International SEO and HREFLANG
The aim of international SEO is to make sure the correct URL version of your Webflow content appears for the user’s country and language of search. There are a few international SEO considerations being:
- HREFLANG: Markup language signaling to search engines which URL version of the content to serve in response to the audience’s preferred language and region.
- Domain configuration: Whether to host content by country and language in multiple regional domains or subdomains of a single domain
- IP address: Of the server hosting the content. For example a French store will be better optimised for Google France if it’s hosted on a French server IP address
Polyflow offers a no-code solution to translate your webflow site into multiple languages by managing language translations, display customized content to your users based on your user’s language and user’s location – without the need to duplicate pages.
Simply designate pages which require multilingual alternatives while specifying a default.
Polyflow handles theSEO internationalization by auto generating the required HREFLANG with associated canonical tags, and the XML sitemaps for each language site. Polyflow will also auto-redirect users according to their browser language.
Polyflow avoids duplicate content being created in the Document Object Model (DOM) by using their proprietary “polyflow-only” attribute (which allows your site to display certain content only in one language) and not the hidden elements in the other language versions, preventing them from being created in the DOM.
Site Speed and Core Web Vitals
Improving site speed by 10 points in Core Web Vitals’ (CWV) performance metric can boost Google rank by as much as 2 positions on average.
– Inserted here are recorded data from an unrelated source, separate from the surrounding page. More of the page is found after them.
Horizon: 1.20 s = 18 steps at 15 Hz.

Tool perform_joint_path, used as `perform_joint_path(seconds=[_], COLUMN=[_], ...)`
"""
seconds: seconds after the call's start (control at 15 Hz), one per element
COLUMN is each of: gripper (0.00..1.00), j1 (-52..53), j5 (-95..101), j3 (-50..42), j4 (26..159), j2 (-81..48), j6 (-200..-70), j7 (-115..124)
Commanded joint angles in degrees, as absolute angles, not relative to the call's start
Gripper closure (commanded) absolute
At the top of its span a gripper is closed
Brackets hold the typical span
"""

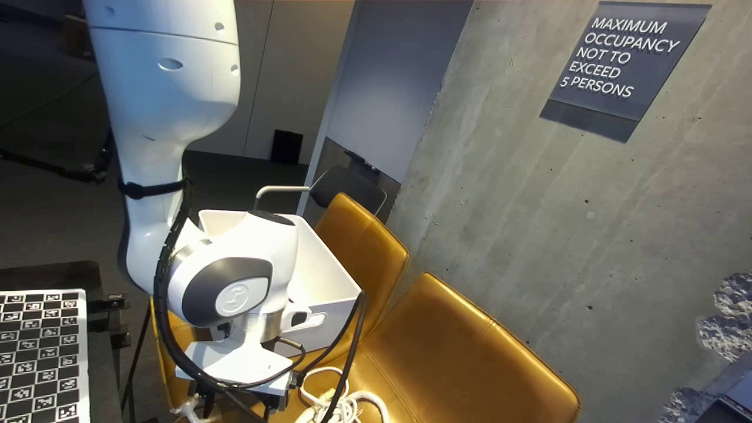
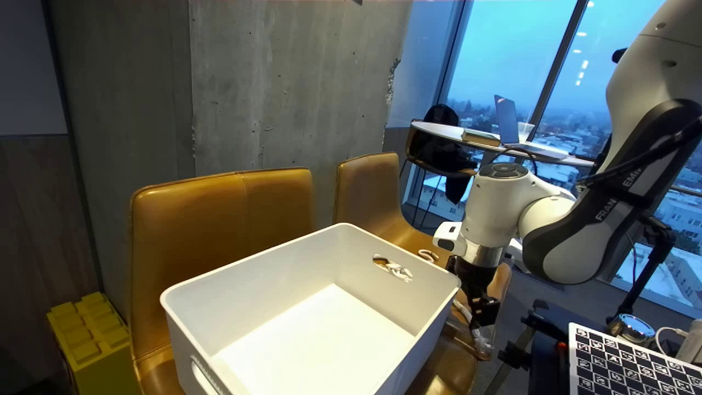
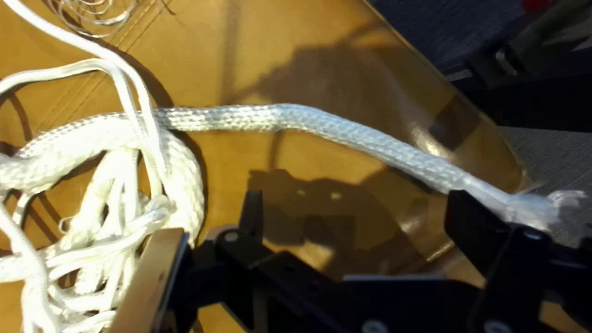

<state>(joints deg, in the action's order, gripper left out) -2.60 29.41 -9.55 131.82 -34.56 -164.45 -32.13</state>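
Hovering above glossy tan leather seat (image 3: 199, 51) w/ gripper (image 3: 356, 201) spread wide, bare leather btwn fingertips. On seat: braided white rope (image 3: 259, 118), tubular, bunched in loops at wrist-view L, frayed end past rounded edge nr one fingertip; can't tell if touching. Nearby in both exterior views: smooth, round-cornered white bin (image 2: 263, 280).

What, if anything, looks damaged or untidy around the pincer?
The white rope looks frayed at its end, with loose strands by the edge of the brown seat, near the open pincer. White cords also lie in a tangled heap.
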Motion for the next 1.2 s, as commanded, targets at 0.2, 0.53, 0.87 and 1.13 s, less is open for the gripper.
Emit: perform_joint_path(seconds=[0.2,0.53,0.87,1.13], gripper=[0.0,0.0,0.0,0.0], j1=[-9.85,-9.47,-1.09,9.9], j5=[29.46,27.84,24.19,8.29], j3=[-6.28,-10.65,-18.51,-24.23], j4=[132.27,130.54,133.12,138.85], j2=[-29.68,-34.56,-40.58,-45.99], j6=[-163.32,-174.47,-191.66,-205.51], j7=[-42.19,-32.55,-18.64,-14.52])
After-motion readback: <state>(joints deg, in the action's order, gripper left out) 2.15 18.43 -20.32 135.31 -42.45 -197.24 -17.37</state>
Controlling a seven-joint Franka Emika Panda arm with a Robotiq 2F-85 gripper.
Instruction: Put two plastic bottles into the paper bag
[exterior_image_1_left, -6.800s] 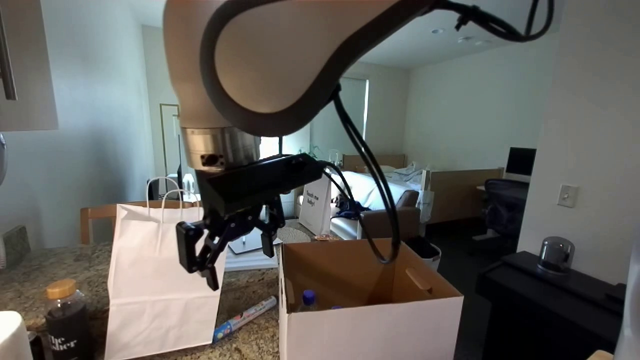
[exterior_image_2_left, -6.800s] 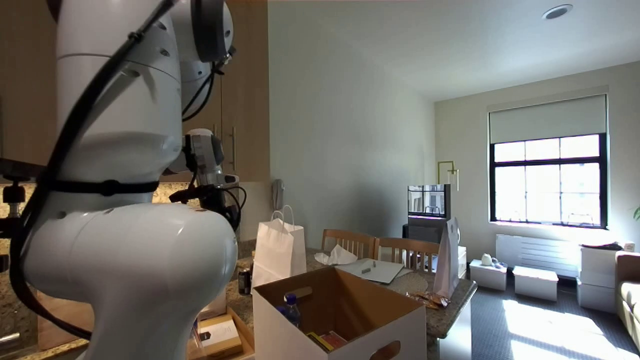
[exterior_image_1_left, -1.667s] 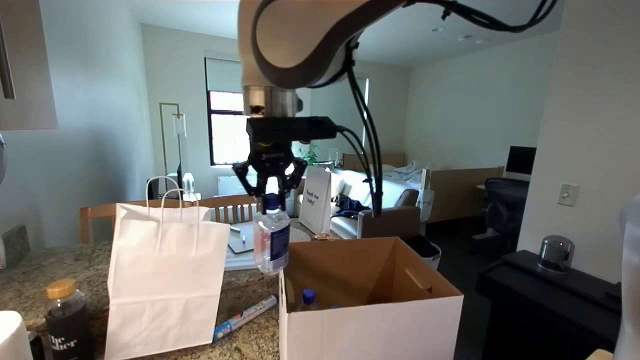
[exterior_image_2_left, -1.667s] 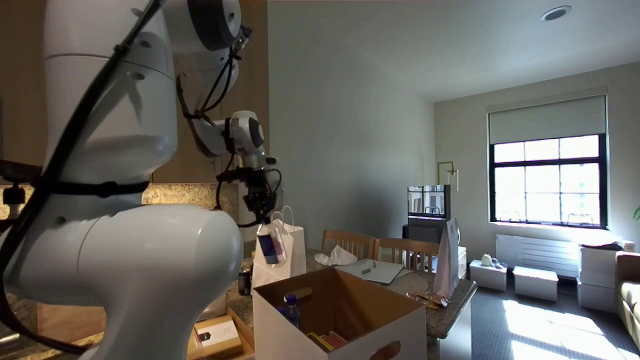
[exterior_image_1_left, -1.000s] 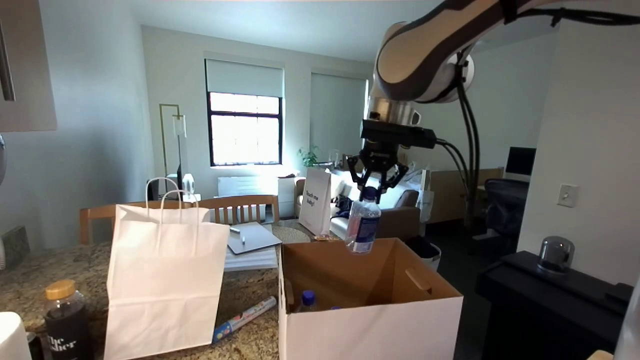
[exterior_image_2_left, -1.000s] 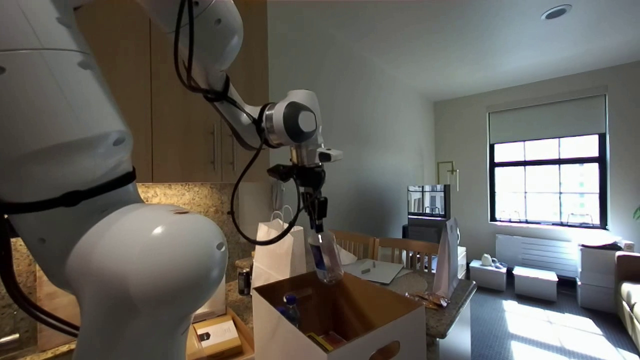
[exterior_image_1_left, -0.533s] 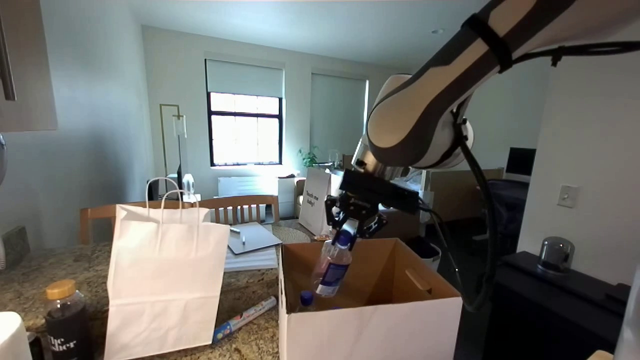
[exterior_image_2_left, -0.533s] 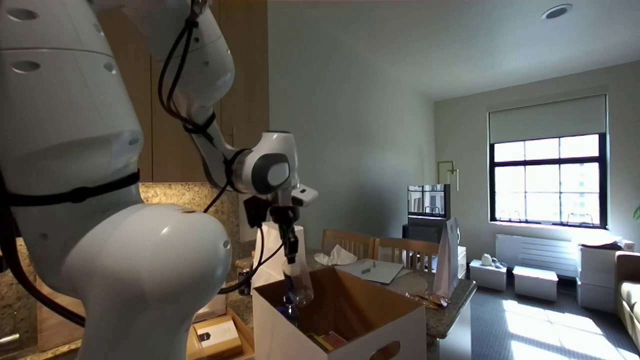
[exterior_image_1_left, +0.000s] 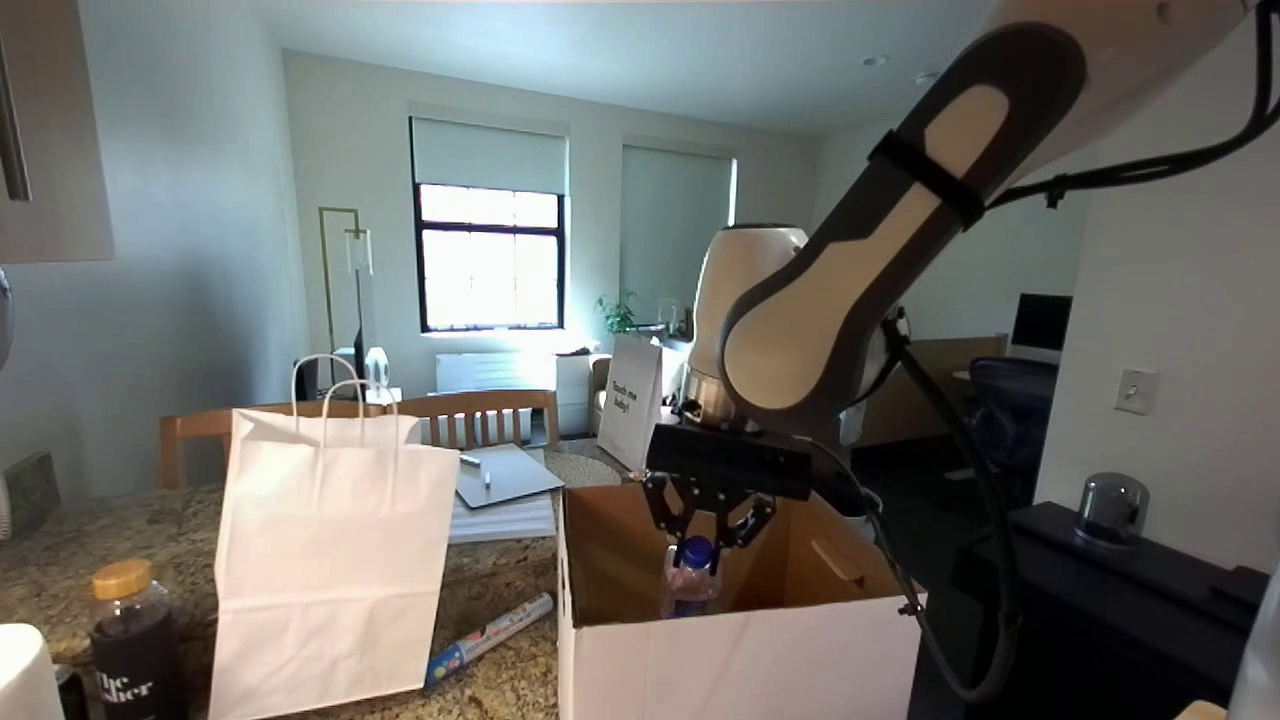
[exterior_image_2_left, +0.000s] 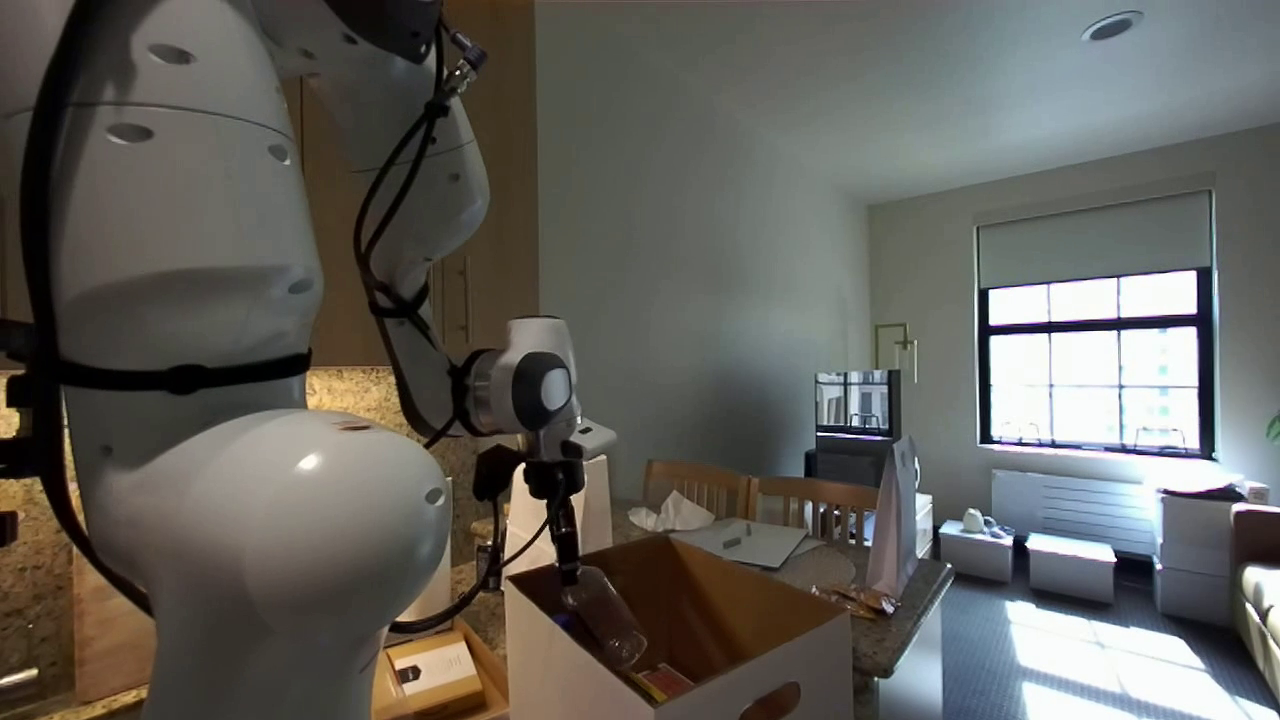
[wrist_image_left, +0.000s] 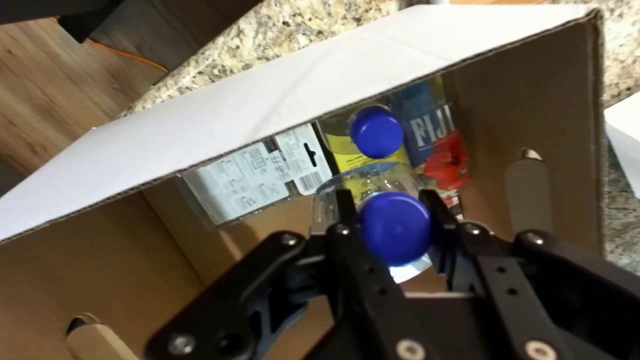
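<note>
My gripper is down inside the cardboard box, shut on the blue cap of a clear plastic bottle. In the wrist view that cap sits between both fingers. The bottle body hangs slanted within the box in an exterior view. A second blue cap shows in the box beside the held bottle, close to the wall; most of its bottle is hidden. The white paper bag stands upright on the counter, apart from the gripper, and is partly behind the arm in an exterior view.
Inside the box lie a white printed package, a yellow item and a blue FIJI label. A patterned tube lies between bag and box. A dark bottle with orange lid stands beside the bag.
Earlier the gripper was empty by the paper bag; then it held the bottle, moved across over the box and lowered it inside. The other bottle's cap has dropped from an exterior view.
</note>
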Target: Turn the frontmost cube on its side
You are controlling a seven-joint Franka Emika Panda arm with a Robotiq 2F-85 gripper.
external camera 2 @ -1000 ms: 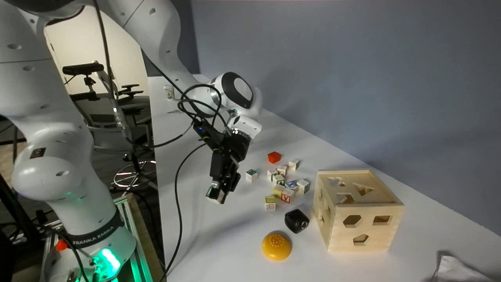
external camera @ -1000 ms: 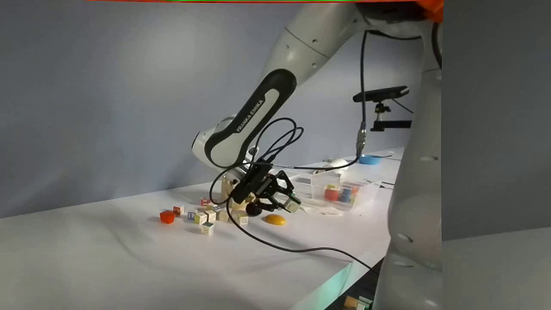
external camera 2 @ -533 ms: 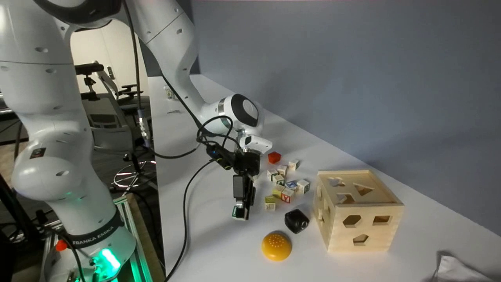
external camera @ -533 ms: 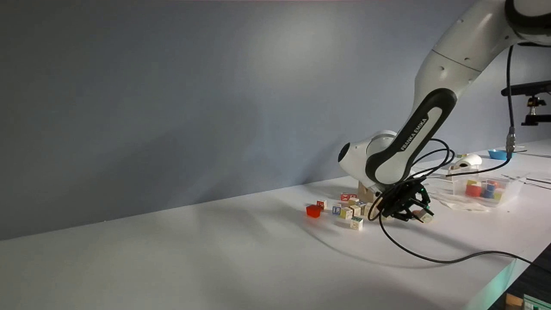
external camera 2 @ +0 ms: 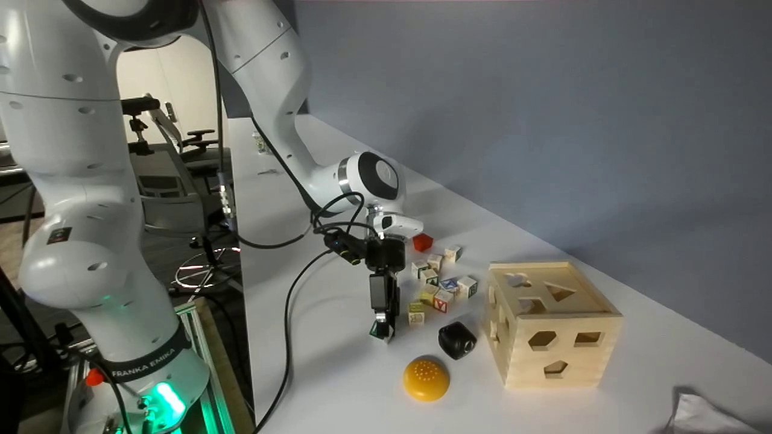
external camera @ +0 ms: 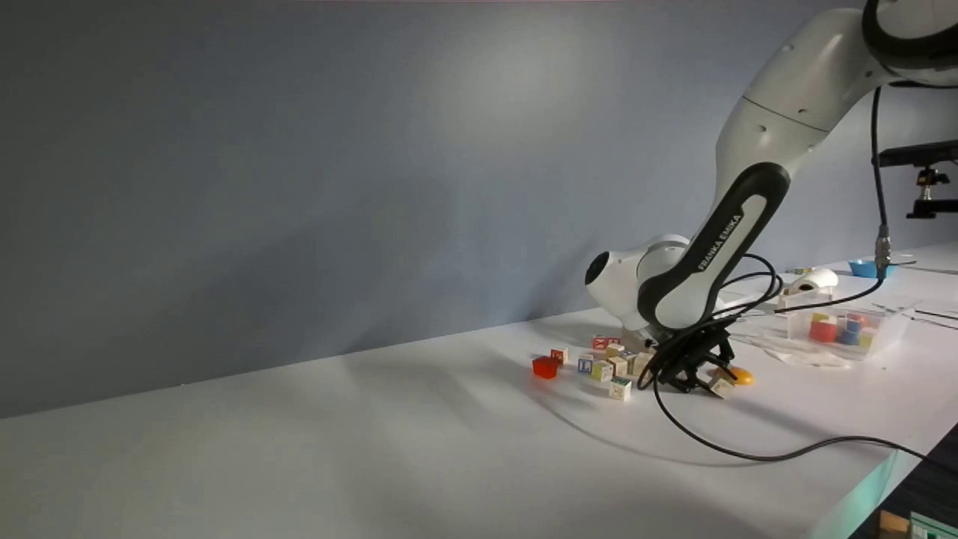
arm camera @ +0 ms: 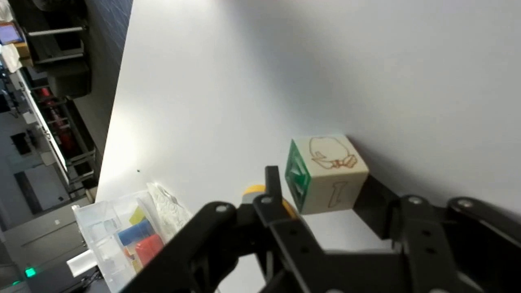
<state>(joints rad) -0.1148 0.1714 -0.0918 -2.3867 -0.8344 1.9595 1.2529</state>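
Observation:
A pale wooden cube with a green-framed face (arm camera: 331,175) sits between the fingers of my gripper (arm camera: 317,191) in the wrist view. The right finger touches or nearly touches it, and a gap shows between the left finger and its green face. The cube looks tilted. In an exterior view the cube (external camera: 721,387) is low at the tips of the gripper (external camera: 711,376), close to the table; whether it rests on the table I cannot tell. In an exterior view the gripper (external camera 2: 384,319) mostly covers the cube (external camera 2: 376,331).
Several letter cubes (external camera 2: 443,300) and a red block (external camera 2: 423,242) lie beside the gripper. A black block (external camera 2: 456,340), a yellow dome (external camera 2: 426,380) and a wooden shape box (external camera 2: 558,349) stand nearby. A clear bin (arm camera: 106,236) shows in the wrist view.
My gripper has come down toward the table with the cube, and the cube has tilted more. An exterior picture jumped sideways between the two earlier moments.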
Webflow has a few native advantages which helps it deliver high CWV site speed scores:
- Low server latency + fast servers: Running in AWS (Amazon Web Services), Webflow sites are able to deliver fast site speeds thanks to the low latency of Amazon’s 100+ data centers worldwide, no matter where the audience visitor is located.
- Clean code: Which means no code bloat out of the box.
- Lack of Plugin ecosystem: Not only removing the threat of externally injected code bloat but also no extra resources are added for the browser to load on the page.
Site and URL Structures
At the time of writing, Webflow only supports up to 100 landing pages which is quite limiting but adequate for most sites.
Webflow sites follow these URL structures:
- Landing pages: /page-title
- Blog posts: /posts/blog-post-title When changing the URL slug, WebFlow helpfully provides a warning that links to the overwritten slug may result in a broken link.
On some of the sites we audited, no unique URLs were created for blog categories which is missed opportunity for getting blog categories indexed and distributing PageRank more equally among a higher volume of blog posts.
Images
Under Designer > Assets > Open Asset Settings, you can set Image ALT tags to aid the visibility of those images for Google Image search as well as Google’s understanding of what the content of those images are. Webflow will helpfully hint at any images not containing ALT text.
Despite lazy loading are webp formats are not (yet) supported, image compression is not offered which are missed opportunities and thus require SEO attention.
Is Webflow Good for SEO?
In a word yes when compared to other platforms we’ve worked with such as WordPress as you’re less dependent on plugins, the code is cleaner and there is less of a templated look.
However, as with all platforms, there will always be limitations as described earlier as product developers are not usually SEO experts and thus tend to assume SEO is about site speed, being mobile friendly and ensuring all your meta and on-page content is tagged up i.e. SEO is on-page optimization.